Two thousand and nine was actually one of the best years for horror movies including hits like Dead Snow, The Last House on the Left, The Human Centipede, Dead Girl, Splinter, Antichrist, and Paranormal Activity. The list goes on and on. My favorite horror movie of 2009 after Martyrs, The House of the Devil and REC is Grace – a disturbing little tale about the unbreakable bond between mother and child.
This may have been one you missed. Even though it isn’t as big as some of the other films listed, this indy film packs a punch in the most unassuming and disturbing way. Madeline is a pregnant woman who has had two miscarriages in the past. She has a tepid relationship with her mother-in-law, who frowns upon her holistic and vegan lifestyle, especially her decision to choose a midwife for their birth. Unfortunately, a car wreck kills Madeline’s husband and unborn child. She decides to carry the baby to term and Patty, the midwife, succumbs to her request while trying to make her as comfortable as possible. The birth of this corpse baby is heartbreaking. I don’t think any woman should watch this movie while pregnant. The gloom and despair would be too much for a woman in such a fragile state of mind.
Now, this may seem more like a tragic drama than a horror movie, but after her birth, Madeline holds the tiny corpse – a scene this is both grueling and disturbing to the nth degree. She tries breast feeding the dead baby and it is willed back to life by some divine intervention, something the midwife can’t explain. It is an absolute miracle and an absolute curse as she will soon find out. The mother-in-law goes through her own weird grieving process, milking her own nipples in hopes of gaining custody, believing Madeline to be an unfit mother. Madeline shuts herself away from the world, dealing with baby Grace’s rotting smell and insatiable appetite for blood. A mother’s love will surpass all boundaries and she will do anything to protect her child, even the worst imaginable.

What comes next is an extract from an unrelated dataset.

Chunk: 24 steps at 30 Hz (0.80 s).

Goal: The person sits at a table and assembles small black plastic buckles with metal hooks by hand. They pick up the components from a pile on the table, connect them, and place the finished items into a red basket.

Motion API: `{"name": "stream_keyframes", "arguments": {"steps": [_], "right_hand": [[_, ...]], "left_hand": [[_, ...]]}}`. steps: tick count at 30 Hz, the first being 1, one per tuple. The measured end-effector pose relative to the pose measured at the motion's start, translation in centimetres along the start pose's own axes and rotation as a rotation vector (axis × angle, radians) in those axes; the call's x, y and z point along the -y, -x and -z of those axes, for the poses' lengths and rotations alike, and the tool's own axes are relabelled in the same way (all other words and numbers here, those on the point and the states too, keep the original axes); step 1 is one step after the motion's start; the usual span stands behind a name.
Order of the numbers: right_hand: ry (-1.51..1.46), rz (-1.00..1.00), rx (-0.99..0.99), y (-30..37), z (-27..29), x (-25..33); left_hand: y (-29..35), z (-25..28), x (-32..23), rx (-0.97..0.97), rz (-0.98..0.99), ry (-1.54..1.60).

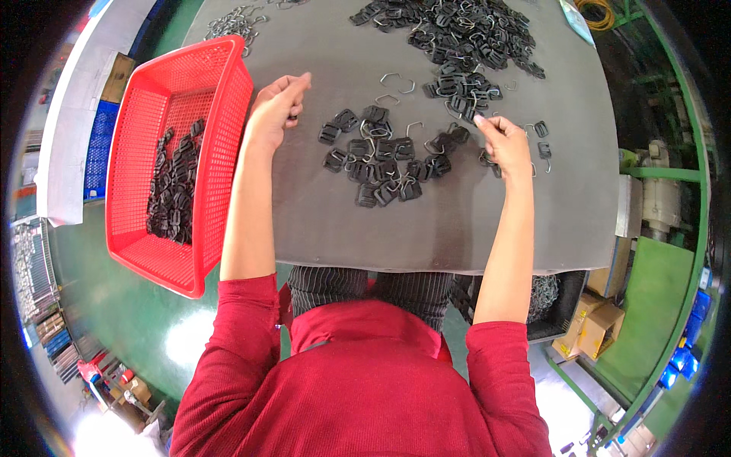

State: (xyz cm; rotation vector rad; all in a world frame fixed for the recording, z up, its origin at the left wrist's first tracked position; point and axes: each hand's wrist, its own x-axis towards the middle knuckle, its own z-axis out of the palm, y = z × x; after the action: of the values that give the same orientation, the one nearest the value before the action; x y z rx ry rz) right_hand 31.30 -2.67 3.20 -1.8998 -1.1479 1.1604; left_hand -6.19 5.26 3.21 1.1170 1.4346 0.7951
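Black buckles (460,107) lie against the half-curled right hand (505,146).

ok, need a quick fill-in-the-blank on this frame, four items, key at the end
1. The basket beside the table is coloured ____.
2. The buckles inside the basket are coloured ____.
3. The hand nearer the basket is the person's ____ one.
4. Compared with the cluster between both hands, the largest heap lies ____ from the person.

Missing words: red; black; left; farther.
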Motion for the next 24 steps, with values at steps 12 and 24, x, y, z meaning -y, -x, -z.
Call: {"name": "stream_keyframes", "arguments": {"steps": [12, 24], "right_hand": [[-0.787, 0.029, 0.269, 2.3, -2.6, 1.2], [0.846, 0.262, 0.116, -1.7, -13.9, 7.5]], "left_hand": [[0.9, -4.1, 1.7, 0.083, -0.310, -0.291], [4.8, -1.2, -1.3, 0.087, -0.085, -0.296]]}}
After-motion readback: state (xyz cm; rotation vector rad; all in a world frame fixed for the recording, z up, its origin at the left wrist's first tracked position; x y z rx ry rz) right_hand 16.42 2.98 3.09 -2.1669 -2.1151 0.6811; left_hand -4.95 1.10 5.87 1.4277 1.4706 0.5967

Jordan Ladd (Cabin Fever, Club Dread, Death Proof) plays Madeline with precision. With little use of special effects or creepy makeup, the performance is key. This is a more mature role for her and being the only actor in 90% of the film requires a performance that is both authentic and convincing. This film would have been a complete flop if it weren’t for Ladd’s fine-tuned artistry. The supporting cast is mediocre but that is okay since it is not about them. This is a special kind of horror movie. There is a sadness to this film creating a restrained thriller that is scary and polished. Is Madeline absolutely crazy? Is it post-traumatic stress? Or is her baby really a freaking zombie?!? The fact that the film doesn’t come right out and say that Grace is a zombie is inventive and unique to the zombie subgenre.